The income inequality in Brazil is huge [2]. While the elite earns more money
than they would in comparable positions in Germany, everybody else earns way
less. And they don't feel bad for it, not an in inch.

Since I live here I suffered several power outages, the internet connection is
unreliable, the roads are in bad state, and what I said about the chlorine in
the water is not a hyperbole. I brought some of the tap water to Germany and
did admittingly unscientific but nevertheless tests and other people agreed
too, that the tap water here has a lot of clorine. I meant what I said
literally.

In Brazil there are regions where the state has no records of who lives there.
In that sense, the government has not sovereign control over its whole
territory. I'd also like to point to the favelas. Brazilian society advances
(more or less) simply because the poor people in Brazil have good hearts.

Brazil is like a colony where the colonial power moved from an external
government to the very own government. You have a small well-educated elite
with money which lives in 24/7/365 guarded places, and you have the rest.

Of course, what I said is not in general true. There are exceptions. However,
what I said explains the general picture of life in Brazil/São Paulo.
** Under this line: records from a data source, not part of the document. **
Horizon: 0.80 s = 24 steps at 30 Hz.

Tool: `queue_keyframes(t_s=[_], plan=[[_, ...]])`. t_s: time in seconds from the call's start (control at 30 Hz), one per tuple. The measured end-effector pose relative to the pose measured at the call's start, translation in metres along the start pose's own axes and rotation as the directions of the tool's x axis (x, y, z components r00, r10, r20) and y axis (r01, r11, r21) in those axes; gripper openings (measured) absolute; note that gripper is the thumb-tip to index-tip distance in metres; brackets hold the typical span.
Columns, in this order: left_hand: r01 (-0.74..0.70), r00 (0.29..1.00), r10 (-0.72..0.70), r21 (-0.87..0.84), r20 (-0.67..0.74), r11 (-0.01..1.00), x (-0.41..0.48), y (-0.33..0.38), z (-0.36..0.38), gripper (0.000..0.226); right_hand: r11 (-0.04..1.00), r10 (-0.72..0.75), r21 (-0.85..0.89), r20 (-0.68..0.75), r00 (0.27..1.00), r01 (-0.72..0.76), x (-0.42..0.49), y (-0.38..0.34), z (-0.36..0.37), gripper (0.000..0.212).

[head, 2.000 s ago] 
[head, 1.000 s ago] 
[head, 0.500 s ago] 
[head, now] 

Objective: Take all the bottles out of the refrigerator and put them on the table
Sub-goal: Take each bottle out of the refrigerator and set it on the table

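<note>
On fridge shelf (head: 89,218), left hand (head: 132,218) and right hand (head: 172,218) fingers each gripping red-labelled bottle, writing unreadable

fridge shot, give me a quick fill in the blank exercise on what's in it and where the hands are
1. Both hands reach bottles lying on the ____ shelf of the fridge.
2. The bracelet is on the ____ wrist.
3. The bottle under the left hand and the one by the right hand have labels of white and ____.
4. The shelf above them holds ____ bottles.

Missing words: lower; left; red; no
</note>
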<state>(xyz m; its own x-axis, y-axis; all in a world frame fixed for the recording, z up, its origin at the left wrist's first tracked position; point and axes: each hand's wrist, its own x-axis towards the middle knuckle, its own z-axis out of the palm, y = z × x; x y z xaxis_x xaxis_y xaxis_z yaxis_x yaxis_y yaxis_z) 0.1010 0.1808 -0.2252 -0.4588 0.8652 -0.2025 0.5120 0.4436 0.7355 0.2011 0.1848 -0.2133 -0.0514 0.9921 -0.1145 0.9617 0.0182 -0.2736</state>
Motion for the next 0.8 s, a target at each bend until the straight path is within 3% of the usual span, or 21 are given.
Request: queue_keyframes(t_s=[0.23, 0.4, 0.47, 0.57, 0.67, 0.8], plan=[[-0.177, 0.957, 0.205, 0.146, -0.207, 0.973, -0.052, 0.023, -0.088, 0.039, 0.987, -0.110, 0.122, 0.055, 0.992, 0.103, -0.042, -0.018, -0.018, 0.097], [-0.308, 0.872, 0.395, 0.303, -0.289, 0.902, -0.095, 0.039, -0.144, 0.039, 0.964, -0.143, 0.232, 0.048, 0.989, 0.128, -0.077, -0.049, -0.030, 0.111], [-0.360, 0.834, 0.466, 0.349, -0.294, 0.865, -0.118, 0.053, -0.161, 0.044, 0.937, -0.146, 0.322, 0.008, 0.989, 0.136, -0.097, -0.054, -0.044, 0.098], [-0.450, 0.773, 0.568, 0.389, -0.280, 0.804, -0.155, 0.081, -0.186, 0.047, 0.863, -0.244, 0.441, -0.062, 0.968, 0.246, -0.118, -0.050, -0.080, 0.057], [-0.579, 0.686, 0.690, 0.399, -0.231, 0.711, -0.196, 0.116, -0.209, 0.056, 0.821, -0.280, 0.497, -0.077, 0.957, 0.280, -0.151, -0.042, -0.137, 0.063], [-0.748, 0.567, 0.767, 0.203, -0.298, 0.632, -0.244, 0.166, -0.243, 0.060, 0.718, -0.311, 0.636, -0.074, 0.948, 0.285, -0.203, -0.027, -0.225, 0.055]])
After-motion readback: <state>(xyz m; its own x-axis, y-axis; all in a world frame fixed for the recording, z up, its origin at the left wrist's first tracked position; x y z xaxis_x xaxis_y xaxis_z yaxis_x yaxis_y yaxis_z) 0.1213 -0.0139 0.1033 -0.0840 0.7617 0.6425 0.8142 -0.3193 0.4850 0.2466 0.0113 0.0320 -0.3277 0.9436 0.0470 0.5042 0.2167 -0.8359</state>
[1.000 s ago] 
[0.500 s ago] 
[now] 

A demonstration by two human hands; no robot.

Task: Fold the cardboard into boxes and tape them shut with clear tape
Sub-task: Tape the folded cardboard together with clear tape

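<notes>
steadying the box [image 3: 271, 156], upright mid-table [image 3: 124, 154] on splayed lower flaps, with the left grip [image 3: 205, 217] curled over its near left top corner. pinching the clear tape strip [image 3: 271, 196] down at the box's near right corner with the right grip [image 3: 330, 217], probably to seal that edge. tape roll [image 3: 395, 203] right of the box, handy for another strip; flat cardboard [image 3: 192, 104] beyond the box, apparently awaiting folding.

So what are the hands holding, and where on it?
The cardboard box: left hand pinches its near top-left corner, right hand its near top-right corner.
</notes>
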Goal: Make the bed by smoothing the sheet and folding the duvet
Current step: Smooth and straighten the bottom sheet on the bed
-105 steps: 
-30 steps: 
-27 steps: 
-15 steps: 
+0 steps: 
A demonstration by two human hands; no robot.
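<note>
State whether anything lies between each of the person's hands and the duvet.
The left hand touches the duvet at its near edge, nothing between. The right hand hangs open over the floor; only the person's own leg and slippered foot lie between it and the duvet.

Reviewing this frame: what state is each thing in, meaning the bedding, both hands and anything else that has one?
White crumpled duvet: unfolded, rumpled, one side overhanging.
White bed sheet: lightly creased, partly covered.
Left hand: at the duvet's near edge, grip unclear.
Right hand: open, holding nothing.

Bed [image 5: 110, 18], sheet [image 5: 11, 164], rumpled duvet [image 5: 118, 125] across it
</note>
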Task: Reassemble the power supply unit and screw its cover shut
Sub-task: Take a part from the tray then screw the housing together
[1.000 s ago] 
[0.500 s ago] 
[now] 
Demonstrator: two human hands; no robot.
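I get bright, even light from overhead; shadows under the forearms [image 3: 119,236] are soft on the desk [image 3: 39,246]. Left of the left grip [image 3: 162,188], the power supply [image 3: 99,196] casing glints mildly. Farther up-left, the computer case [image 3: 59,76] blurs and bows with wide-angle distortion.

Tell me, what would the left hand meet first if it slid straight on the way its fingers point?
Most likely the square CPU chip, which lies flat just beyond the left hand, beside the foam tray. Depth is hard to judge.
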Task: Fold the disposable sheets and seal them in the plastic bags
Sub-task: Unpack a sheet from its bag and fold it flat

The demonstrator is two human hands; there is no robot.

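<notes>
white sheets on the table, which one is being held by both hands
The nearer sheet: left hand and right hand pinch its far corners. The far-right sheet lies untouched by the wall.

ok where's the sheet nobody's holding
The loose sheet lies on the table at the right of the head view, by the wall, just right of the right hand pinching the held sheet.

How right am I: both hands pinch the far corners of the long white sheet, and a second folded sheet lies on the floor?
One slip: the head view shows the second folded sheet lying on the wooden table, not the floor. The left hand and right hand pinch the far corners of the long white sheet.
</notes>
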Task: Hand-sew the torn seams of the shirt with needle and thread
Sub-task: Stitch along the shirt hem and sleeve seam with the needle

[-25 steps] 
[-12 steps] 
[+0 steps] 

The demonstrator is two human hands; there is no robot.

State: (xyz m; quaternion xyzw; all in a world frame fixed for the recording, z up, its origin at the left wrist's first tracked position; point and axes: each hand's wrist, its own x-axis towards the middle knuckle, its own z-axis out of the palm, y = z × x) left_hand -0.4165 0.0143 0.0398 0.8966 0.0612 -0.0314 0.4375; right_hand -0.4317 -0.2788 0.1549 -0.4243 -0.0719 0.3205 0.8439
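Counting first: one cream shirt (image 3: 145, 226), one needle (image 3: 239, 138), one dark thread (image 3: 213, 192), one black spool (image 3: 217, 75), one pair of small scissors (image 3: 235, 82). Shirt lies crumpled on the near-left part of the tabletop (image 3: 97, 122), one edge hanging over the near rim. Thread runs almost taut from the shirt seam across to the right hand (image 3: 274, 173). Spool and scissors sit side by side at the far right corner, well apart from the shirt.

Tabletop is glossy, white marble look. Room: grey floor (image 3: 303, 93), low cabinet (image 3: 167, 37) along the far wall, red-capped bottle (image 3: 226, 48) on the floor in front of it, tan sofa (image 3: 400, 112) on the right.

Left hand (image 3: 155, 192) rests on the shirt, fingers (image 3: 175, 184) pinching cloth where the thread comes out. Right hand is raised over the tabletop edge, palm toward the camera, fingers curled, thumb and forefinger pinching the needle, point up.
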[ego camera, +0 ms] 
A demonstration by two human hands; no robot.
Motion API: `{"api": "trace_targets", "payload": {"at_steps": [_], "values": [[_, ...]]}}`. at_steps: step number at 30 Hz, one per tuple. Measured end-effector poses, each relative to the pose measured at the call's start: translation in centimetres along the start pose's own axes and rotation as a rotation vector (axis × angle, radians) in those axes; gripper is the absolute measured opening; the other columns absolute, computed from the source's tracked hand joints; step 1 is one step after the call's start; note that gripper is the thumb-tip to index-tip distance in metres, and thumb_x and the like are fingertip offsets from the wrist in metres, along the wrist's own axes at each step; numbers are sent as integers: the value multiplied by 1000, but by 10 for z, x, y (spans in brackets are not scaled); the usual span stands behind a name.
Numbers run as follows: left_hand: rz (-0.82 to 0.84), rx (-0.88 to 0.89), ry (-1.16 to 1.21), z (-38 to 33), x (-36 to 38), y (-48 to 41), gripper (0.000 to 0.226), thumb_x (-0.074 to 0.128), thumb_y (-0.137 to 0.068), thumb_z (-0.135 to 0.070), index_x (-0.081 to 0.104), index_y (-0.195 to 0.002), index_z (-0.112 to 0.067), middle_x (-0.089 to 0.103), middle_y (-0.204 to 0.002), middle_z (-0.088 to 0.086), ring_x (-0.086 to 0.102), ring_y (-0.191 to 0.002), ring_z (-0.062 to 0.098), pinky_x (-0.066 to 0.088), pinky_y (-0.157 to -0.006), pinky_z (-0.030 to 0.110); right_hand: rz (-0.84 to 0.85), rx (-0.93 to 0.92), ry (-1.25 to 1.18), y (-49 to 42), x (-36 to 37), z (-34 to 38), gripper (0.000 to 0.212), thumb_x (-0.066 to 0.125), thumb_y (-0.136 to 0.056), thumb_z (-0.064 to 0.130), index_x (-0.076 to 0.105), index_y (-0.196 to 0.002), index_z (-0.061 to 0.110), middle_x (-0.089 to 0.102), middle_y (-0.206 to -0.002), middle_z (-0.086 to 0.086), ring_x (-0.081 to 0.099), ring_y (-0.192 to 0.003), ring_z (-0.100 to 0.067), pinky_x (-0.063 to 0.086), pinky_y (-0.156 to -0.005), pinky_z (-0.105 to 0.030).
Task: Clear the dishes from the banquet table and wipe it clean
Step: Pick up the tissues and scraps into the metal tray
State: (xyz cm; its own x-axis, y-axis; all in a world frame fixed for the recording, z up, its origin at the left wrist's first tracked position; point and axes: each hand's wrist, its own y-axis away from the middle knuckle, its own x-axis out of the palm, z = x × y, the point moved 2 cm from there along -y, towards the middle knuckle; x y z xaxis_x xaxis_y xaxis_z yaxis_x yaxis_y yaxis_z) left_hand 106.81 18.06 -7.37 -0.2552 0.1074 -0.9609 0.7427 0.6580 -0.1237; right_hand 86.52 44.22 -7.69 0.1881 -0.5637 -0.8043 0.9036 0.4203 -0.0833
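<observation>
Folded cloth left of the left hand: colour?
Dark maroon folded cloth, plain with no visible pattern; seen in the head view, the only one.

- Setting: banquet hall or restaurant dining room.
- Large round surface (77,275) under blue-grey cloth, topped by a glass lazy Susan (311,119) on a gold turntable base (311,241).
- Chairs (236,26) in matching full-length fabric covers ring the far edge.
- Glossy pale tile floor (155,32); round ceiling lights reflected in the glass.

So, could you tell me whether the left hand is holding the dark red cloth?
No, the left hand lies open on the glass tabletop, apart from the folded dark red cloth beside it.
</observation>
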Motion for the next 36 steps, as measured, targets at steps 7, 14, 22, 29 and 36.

I think
people outside of Brazil should be shown this, and not the marketed tourism-
paradise.

[1] [http://v.cx/2010/04/feynman-brazil-
education.html](http://v.cx/2010/04/feynman-brazil-education.html)

[2]
[https://en.wikipedia.org/wiki/Income_inequality_in_Brazil](https://en.wikipedia.org/wiki/Income_inequality_in_Brazil)

------
personlurking
From the same island,

"It is one of the most enticing archaeological mysteries of the Americas — a
long-overlooked ancient culture that existed for 900 years on an island at the
mouth of Amazon River and then disappeared."

[http://www.denverpost.com/ci_18242426](http://www.denverpost.com/ci_18242426)

Also quite beautiful are their ceramics which are still being reproduced today
(type 'arte marajoara' into Google to see more)

[http://i.imgur.com/aie8Bny.jpg](http://i.imgur.com/aie8Bny.jpg),
[http://i.imgur.com/20kyvS8.jpg](http://i.imgur.com/20kyvS8.jpg)